A 30-year-old woman, whose medical record indicated a normal AFP test at 18 weeks, delivered a full-term baby with Down´s syndrome.
A quality audit of medical records can reduce opportunities for misinterpretation.
Once testing has been discussed with and offered to a patient, document the patient’s intentions, particularly when multiple providers are caring for the patient.
Be familiar with the policies and procedures of the institutions in which you practice. are taken seriously.
Avoid being lulled into complacency by the absence of other significant abnormal findings in a particular circumstance.
A 30-year-old woman (G3,P1,TAB1) was followed primarily by a nurse practitioner (NP) throughout her uneventful, second pregnancy. The same NP had cared for her during her prior pregnancy. The patient was healthy with no risk factors and had no complications with her prior pregnancy and delivery. At eight weeks, she began routine prenatal care at a hospital-based clinic.
At 11 weeks, the NP counseled the patient regarding optional alpha-fetoprotein (AFP) and HIV tests. The patient was informed that the AFP, which may identify spina bifida and Down's syndrome, is usually performed between the 15th and 18th week of the pregnancy. She was further instructed that patients whose AFP is abnormal typically undergo additional testing such as ultrasound and amniocentesis to aid a more definitive diagnosis. (During her first pregnancy, this patient’s AFP test had been normal.)
At 16 weeks, the patient was seen by a third-year resident. Her examination was normal and the baby's size was appropriate for its age. The physician ordered a growth ultrasound for 18 weeks but did not order the AFP, which typically would have been done at this visit.
At her scheduled visit at 20 weeks, the patient saw the NP who reviewed her record and noted that an ultrasound performed at 18 weeks indicated a normal fetus. The NP also documented that an AFP had been performed and was normal. The patient received routine prenatal care for the remainder of her pregnancy. Following delivery, the baby was diagnosed with Down's syndrome and a cardiac anomaly which required cardiac surgery a year later.
The clinicians met with the parents and explained that the AFP results (from her first pregnancy) in her record had been errantly interpreted as being the results of a test during her second pregnancy.
The family filed suit against the nurse practitioner and two physicians for wrongful birth based on their failure to do appropriate prenatal testing.
The case was settled in the mid-range ($100,000-$499,000) with liability assessed equally to the NP and the resident.
The AFP test result from the first pregnancy was inappropriately filed in the medical record, leading the NP to assume that this was the test for the current pregnancy. (This hospital has since switched to a computerized record system.) A quality audit of medical records can reduce opportunities for misinterpretation, such as confusing test dates.
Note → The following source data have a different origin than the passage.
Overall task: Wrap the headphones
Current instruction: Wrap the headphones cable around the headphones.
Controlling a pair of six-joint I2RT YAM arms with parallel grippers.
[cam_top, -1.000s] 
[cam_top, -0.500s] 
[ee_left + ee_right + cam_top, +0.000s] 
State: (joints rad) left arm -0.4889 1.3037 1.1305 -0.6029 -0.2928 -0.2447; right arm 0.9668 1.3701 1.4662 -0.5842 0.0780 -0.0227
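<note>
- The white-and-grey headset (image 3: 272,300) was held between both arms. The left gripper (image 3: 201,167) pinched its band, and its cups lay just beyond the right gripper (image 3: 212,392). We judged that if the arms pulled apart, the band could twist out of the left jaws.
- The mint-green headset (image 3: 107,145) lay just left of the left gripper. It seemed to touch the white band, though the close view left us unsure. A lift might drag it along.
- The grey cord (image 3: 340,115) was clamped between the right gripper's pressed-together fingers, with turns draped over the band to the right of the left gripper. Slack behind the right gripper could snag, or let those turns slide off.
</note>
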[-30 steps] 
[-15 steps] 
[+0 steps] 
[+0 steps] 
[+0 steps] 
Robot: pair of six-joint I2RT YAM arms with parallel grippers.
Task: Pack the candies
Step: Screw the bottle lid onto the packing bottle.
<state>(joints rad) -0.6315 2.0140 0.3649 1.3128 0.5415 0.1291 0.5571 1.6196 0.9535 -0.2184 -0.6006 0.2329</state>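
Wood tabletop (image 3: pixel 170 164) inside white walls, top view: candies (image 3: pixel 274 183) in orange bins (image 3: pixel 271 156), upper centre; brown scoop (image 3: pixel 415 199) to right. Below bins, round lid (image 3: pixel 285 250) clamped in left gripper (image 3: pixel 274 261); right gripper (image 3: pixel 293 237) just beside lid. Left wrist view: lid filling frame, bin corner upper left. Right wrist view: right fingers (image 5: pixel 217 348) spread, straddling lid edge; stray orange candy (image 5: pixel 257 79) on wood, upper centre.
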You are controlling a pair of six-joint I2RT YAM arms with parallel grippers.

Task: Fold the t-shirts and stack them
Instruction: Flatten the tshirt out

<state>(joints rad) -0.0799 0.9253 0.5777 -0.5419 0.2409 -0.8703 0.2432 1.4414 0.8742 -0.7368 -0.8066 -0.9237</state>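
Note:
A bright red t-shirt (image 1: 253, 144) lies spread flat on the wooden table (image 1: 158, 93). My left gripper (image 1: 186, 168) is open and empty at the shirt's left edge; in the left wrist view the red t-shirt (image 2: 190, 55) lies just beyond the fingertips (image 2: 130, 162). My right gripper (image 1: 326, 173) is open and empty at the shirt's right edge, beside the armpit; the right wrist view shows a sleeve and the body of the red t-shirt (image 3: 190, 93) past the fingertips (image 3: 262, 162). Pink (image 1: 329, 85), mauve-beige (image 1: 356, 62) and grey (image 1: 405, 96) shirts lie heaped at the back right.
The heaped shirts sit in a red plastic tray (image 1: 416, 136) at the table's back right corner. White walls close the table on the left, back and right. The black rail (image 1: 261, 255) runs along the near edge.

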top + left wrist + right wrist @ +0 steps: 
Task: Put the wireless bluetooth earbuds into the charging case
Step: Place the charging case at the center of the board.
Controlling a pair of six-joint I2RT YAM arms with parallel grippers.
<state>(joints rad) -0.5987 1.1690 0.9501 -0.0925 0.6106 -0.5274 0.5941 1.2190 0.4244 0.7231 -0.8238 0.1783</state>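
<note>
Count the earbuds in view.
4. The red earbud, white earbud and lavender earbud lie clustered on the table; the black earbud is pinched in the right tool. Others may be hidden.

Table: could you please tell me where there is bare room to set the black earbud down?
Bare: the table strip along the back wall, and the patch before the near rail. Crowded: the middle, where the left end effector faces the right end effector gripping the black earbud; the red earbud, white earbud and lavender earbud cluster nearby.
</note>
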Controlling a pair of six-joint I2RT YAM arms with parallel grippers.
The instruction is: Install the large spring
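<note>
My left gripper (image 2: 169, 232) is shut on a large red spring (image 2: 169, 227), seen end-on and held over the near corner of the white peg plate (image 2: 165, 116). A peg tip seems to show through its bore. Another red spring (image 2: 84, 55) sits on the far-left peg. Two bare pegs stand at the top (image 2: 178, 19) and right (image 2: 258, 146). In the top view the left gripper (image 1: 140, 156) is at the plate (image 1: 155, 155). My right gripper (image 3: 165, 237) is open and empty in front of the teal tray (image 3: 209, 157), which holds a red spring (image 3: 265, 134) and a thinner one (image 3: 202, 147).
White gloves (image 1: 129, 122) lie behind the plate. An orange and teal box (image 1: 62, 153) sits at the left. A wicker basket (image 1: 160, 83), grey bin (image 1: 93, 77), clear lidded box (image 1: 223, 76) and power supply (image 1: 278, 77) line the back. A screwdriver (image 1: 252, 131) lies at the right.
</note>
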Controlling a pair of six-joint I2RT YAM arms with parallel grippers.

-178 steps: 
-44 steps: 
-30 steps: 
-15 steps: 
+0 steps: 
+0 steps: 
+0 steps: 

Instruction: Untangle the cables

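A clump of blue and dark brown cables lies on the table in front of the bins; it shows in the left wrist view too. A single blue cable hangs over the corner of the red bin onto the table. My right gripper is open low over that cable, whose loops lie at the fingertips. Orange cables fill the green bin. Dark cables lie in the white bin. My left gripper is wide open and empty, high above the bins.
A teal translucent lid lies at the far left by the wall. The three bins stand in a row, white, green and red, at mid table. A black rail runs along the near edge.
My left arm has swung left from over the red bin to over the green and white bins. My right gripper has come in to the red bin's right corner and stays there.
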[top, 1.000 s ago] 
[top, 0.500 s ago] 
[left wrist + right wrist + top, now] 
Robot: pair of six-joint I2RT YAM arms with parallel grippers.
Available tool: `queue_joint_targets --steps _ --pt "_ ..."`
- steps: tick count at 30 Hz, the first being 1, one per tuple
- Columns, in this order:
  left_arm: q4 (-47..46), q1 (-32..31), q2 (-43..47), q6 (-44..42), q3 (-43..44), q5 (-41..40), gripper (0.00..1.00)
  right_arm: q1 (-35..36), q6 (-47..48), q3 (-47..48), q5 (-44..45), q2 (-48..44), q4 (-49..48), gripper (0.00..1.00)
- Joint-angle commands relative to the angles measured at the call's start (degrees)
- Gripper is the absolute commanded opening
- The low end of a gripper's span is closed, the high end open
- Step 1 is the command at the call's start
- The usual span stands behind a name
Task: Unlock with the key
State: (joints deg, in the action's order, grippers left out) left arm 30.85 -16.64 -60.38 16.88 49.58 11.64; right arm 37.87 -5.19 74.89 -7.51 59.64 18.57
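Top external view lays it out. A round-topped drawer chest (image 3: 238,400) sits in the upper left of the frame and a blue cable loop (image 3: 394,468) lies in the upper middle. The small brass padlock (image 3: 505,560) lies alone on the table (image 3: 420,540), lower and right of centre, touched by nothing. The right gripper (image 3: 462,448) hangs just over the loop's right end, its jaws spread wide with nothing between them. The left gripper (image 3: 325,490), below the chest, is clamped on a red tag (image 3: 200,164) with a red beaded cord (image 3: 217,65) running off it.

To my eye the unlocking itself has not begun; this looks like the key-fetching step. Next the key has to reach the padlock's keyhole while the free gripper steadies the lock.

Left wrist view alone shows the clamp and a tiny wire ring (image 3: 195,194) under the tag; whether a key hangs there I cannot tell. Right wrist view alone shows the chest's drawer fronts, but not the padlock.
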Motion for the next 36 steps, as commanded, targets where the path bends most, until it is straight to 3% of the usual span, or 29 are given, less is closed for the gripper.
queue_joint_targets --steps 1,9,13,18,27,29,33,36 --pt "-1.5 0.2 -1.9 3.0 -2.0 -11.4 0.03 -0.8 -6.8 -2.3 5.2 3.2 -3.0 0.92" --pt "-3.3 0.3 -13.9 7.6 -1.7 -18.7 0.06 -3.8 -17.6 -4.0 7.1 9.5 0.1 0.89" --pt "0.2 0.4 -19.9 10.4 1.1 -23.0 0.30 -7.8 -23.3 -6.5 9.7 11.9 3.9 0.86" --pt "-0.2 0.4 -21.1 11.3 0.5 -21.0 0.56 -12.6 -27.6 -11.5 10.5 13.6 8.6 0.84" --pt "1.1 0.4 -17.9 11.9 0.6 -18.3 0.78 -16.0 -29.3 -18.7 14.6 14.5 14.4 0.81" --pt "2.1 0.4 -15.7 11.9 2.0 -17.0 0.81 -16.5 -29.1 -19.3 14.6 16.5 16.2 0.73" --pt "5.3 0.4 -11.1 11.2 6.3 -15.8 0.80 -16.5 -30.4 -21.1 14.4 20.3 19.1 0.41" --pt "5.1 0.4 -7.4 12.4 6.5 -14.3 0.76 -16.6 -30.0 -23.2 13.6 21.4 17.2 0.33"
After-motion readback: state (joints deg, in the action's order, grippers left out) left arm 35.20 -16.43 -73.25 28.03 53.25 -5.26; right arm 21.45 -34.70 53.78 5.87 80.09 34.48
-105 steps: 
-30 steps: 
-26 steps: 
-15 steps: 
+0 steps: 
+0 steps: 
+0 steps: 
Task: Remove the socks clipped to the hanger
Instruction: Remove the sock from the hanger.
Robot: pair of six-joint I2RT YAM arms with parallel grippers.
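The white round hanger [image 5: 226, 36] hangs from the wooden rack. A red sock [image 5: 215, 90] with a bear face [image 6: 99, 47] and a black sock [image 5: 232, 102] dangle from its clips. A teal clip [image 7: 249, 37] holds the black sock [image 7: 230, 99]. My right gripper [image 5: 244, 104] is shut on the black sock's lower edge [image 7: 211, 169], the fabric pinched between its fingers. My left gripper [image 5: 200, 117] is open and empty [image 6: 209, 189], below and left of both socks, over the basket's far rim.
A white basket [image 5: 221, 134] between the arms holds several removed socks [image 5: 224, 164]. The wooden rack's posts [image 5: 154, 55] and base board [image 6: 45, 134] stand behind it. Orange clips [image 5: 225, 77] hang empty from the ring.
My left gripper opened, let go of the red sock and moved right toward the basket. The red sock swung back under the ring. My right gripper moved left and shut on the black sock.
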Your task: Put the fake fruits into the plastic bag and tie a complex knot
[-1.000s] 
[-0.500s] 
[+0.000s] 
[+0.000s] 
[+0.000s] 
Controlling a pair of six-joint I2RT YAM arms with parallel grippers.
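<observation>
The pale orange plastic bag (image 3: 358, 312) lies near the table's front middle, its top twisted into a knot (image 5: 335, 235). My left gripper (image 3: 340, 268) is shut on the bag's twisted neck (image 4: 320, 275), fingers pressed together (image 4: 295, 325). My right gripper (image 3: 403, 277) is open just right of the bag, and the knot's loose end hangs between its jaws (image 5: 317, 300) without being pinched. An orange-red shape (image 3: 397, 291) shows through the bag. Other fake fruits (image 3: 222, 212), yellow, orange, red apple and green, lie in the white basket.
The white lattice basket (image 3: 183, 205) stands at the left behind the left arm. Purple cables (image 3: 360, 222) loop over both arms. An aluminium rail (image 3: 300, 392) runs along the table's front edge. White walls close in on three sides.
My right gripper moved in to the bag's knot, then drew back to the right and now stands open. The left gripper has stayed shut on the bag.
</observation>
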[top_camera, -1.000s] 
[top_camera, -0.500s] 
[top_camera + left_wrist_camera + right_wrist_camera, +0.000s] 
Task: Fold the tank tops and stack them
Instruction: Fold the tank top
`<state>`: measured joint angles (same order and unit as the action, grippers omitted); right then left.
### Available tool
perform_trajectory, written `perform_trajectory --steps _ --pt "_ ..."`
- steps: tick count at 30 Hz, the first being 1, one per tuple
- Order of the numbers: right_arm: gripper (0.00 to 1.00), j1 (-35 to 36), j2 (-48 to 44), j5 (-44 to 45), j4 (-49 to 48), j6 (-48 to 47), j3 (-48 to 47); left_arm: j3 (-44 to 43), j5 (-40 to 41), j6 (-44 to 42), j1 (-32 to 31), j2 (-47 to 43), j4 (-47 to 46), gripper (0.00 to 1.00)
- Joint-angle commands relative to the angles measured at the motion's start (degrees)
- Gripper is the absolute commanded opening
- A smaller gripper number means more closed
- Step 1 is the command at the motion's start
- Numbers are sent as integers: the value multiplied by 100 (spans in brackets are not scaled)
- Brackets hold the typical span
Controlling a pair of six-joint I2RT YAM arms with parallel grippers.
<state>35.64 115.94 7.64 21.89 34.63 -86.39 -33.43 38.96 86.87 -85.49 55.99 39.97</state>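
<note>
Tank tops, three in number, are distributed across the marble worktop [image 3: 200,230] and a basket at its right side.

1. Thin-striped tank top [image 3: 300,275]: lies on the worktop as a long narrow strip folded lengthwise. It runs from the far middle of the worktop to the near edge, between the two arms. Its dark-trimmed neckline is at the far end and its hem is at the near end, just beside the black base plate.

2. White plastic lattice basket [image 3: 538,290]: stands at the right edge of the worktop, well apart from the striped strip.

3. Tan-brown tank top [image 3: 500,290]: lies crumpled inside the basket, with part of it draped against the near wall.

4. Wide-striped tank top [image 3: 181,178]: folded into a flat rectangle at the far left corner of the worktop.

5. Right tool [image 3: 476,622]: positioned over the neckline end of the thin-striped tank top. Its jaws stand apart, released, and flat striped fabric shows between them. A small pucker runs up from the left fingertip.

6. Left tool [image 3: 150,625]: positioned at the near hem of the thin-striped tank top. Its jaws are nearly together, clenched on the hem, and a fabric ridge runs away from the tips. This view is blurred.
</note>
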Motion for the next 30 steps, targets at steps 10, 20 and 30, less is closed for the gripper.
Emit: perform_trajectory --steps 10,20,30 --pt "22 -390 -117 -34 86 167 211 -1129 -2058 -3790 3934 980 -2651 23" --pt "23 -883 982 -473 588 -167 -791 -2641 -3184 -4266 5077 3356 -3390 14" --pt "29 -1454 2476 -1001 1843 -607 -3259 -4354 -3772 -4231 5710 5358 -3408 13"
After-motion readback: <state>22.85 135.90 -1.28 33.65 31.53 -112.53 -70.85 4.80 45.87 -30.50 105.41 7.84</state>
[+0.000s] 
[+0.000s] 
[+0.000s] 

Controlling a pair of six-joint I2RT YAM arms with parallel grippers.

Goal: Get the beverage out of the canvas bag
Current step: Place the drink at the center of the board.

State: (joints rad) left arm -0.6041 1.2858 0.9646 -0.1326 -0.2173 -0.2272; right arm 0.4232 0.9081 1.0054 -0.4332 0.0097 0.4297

Electronic medical records (EMRs) are less vulnerable to this type of error. Given the chance for errors, even with EMRs, staff training should reinforce the importance of precise reading and review of the chart, particularly when reviewing data that may have a direct impact on the treatment plan and recommendations for the patient.
At 11 weeks, the NP failed to document in the medical record whether or not the patient intended to have the AFP test at her next visit. The resident's note did not mention the AFP either. Even for optional testing, once it has been discussed with and offered to a patient, the clinician should document the patient’s intentions, particularly when multiple providers are caring for the patient. Such documentation will help ensure that proper testing and follow-up on the test results is done.
The resident, who should have ordered the AFP, was unaware that it was hospital policy for all pregnant women to be offered this test. Clinicians need to be familiar with the policies and procedures of the institutions in which they practice. Orientation should always include review of the applicable policies and procedures and where reference copies are kept. Including information re: testing options on the house staff pocket cards can also reduce missed opportunities. When a clinician deviates from a hospital policy or procedure, the clinical basis for such deviation must be documented, including the rationale for the decisions.
At 18 weeks, the radiologist read the ultrasound as normal. A second reading, after the delivery, identified a subtle, but clearly detectable heart defect consistent with Down's syndrome. Improper reading of a test raises concerns regarding the practitioner’s skills and the institution’s quality. Deviation from standard practice may need to be assessed in an objective manner, by a peer review committee. Clinicians may be lulled into complacency by the absence of other significant abnormal findings in a particular circumstance. Some institutions put into place systems to help prevent clinicians from missing potentially significant findings, such as double readings of certain radiological tests, in which two clinicians independently review the same films.